WORK TO COMPLETE =
Write out exactly the lines of the material below, beginning at the top and ending at the line that contains "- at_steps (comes".

DATASET EXTRACT =
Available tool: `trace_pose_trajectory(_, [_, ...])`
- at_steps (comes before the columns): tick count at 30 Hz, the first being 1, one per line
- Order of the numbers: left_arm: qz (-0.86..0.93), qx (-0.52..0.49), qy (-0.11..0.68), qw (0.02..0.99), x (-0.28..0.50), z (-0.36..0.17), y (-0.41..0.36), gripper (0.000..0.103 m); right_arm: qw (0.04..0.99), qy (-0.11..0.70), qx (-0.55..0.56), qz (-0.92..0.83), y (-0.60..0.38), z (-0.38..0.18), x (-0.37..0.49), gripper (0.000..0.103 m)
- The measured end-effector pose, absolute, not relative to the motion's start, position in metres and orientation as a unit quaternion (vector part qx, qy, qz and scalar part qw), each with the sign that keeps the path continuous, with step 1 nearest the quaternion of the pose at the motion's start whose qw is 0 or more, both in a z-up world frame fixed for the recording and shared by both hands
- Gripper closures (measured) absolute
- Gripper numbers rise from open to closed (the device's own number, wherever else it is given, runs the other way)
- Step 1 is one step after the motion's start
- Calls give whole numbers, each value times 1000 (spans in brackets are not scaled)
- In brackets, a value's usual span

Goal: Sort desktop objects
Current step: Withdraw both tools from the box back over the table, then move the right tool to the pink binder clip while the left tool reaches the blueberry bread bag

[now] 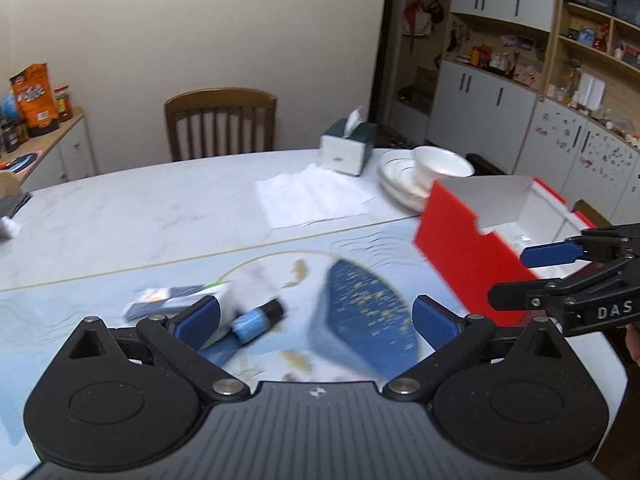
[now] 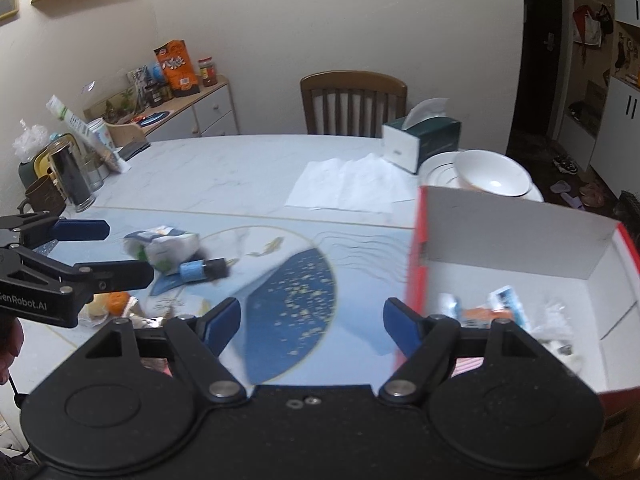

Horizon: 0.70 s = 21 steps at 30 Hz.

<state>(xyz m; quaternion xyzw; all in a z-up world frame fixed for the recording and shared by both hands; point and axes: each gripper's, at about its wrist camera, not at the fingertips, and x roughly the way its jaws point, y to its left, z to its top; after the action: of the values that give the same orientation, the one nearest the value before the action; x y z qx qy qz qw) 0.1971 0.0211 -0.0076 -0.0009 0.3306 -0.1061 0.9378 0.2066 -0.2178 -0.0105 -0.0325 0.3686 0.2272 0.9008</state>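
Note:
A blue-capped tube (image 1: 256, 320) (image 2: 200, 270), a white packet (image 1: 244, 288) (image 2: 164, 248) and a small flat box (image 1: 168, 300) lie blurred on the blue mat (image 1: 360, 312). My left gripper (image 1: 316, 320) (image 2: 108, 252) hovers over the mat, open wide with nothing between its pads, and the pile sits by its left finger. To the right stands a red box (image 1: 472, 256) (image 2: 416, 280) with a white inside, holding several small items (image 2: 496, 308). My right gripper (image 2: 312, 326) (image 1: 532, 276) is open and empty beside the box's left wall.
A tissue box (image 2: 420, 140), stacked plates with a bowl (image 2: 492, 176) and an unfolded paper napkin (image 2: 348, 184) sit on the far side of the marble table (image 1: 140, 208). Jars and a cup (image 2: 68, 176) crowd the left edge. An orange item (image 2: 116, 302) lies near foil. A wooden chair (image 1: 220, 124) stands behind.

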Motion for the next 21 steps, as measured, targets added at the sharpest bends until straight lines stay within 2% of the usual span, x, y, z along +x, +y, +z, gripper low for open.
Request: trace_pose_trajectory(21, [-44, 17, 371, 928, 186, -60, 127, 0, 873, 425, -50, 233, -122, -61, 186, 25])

RESULT FOR THIS TASK =
Available tool: `trace_pose_trajectory(_, [_, ...])`
- at_steps (comes before the columns): tick count at 30 Hz, the first being 1, one per line

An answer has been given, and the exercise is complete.